Ben Vigoda explains why these limits are actually temporary, and are really just an artifact of the first implementations of deep learning. With new advances, we should expect machines to follow a trend curve where they grow rapidly in their expertise and capabilities without requiring supervised learning; performing assembly of large quantities of human knowledge and skills into a single system. Over the last five years, next generation machine learning has been funded by DARPA and pioneered at MIT, Stanford, and Berkeley and is now reaching the market. At Gamalon, we are working with leading Global 2000 enterprises to use this technology to help power customer experience and digital transformation. The system can more easily learn to understand a very large number and combinations of customer issues in order to aid customers across the customer journey. In deployment, it listens to what each customer is saying, converts their inquiry into structured form in a database, provides analytics and continued learning, while offering an immediate meaningful action to guide the customer to the next best action, and provides human follow-up when appropriate.

Photo of Ben Vigoda

Ben Vigoda

Gamalon

Benjamin Vigoda is the CEO of Gamalon.

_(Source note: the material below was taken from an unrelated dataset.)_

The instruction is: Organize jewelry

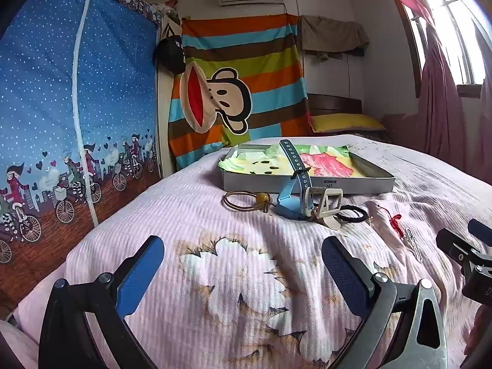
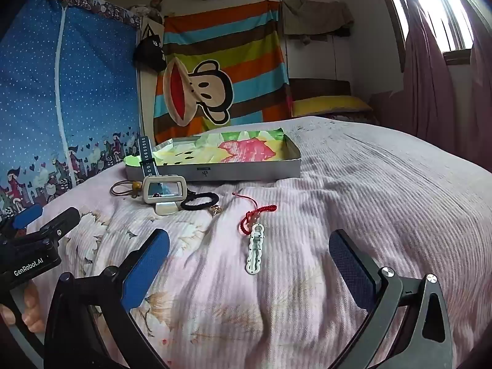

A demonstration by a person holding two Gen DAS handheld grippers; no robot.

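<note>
A shallow grey tin box lined with colourful paper lies on the bed. In front of it lie a brown hair tie with an amber bead, a blue watch, a white buckle, a black hair tie and a red cord with a white pendant. My left gripper is open and empty, short of the items. My right gripper is open around the white pendant.
The bed has a pink ribbed cover with a flower print. A blue fabric wardrobe stands to the left. A striped monkey cloth hangs behind. A window with red curtains is on the right.
</note>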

Previously, Ben was technical cofounder and CEO of Lyric Semiconductor, a startup that created the first integrated circuits and processor architectures for statistical machine learning and signal processing, and a cofounder of Design That Matters, a not-for-profit that, for the past decade, has helped solve engineering and design problems in underserved communities and has saved thousands of infant lives by developing low-cost, easy-to-use medical technology such as infant incubators, UV therapy, pulse oximeters, and IV drip systems that have been fielded in 20 countries. Lyric Semiconductor was named one of the “50 most innovative companies” by Technology Review and was featured in the Wall Street Journal, New York Times, EE Times, Scientific American, Wired, and other media. Lyric was successfully acquired by Analog Devices, and Lyric’s products and technology are being deployed in leading smartphones and consumer electronics, medical devices, wireless base stations, and automobiles. Ben has won entrepreneurship competitions at MIT and Harvard and fellowships from Intel and the Kavli Foundation and National Academy of Sciences and has held research appointments at MIT, HP, Mitsubishi, and the Santa Fe Institute. Ben has authored over 120 patents and academic publications. He’s serving on the DARPA Information Science and Technology (ISAT) steering committee. Ben holds a PhD from MIT, where he developed circuits for implementing machine learning algorithms natively in hardware.